Now I’m back home – it’s been snowing all day! I had a full mailbox at work and it’ll take me awhile to get caught up, but it was worth it to have a vacation. Tom & Spencer welcomed us home with a clean house and a terrific dinner last night. It’s good to be back.

03. April 2012 by Johanna
Categories: Family, Trips | Tags: , , , | 6 comments

Comments (6)

  1. I really appreciated your comment on my blog. I was hoping you lived near me for some practical advice with the tile – I would sooo do it if I had a little bit of support, but vertical tile makes me very nervous, but when I read it was snowing at your house I knew there was no hope we live anywhere near each other. 🙁 Thank you for the support though. I still might do it.

    Mary

    • I totally wish we lived nearby! I would love to help you with your tile. Our kitchen backsplash was my first experience with vertical tiling. Home Dept gave us some good advice on what to use for sticking the tiles. We didn’t have to replace drywall, since it’s not wet. I’m sure doing a bathroom would require special “drywall” but maybe you already have that since you already have tile in your bathroom. I bet you could find some good instructions in other DIY blogs. I’ll keep my eyes open 🙂

  2. Just catching up on things after vacation. I can relate to so much to what you wrote here. Those dang handcarts get HEAVY.

    SOOO can’t wait to hug you again! Ohhh…I have a fabulous idea! Fly in a couple days early, stay at my house, and help me with my tile backsplash 🙂 It’s the last thing I have to do to finish my kitchen.

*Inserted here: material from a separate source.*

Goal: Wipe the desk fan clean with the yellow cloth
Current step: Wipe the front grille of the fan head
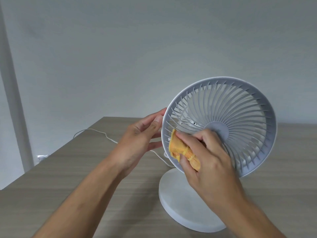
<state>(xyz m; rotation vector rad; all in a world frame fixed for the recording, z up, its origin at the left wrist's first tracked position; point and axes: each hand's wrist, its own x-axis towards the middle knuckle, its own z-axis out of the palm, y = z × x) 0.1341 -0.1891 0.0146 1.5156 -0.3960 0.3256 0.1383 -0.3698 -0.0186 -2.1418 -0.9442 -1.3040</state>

    • Diana, if I could, I would LOVE to come help you with your backsplash! I love DIY – such a great feeling when you finish up a project. But I’m already juggling things to cover my kids while I’m gone. I wish we all lived closer to each other so we could be “in life” supports for each other instead of just “virtual” supports. Can’t wait to see you in May!!

  3. If Andrew is emotionally or developmentally 8 then I would go ahead and treat him as such. Do not feel guilty about “dragging” him along. We need to parent each child where they are, not where they “should be.” It sounds like your son still needs major guidance in many areas.

    I do want to add though that school work may seem important now, but the reality is that our kids, especially those with attachment and mental illness, REALLY need support and love in relationships and emotional security more than academics. If they don’t have that, then being “book smart” is irrelevant. I struggled with getting my kids caught up on school work, and it damaged our relationship. Now that my son has graduated high school, I realize that that piece of paper was NOT more important than the fact that he’ll probably never be able to develop a positive, healthy relationship with a woman.

    If you can, get an IEP and leave the school work at school. If they won’t do homework, let the school be the one to deliver the consequences. Advocate for your child’s education, but not at the expense of his emotional life.

    Oops! Sorry about the soap box! Guess I read this at a vulnerable point for me. Anyway, you know what’s best for your child. Feel free to ignore me!

    Hugs and prayers,
    Mary

  4. Mary,
    Thanks for your advice about the school stuff versus relationships. Especially since you are at the other end of raising your child through school. Definitely food for thought.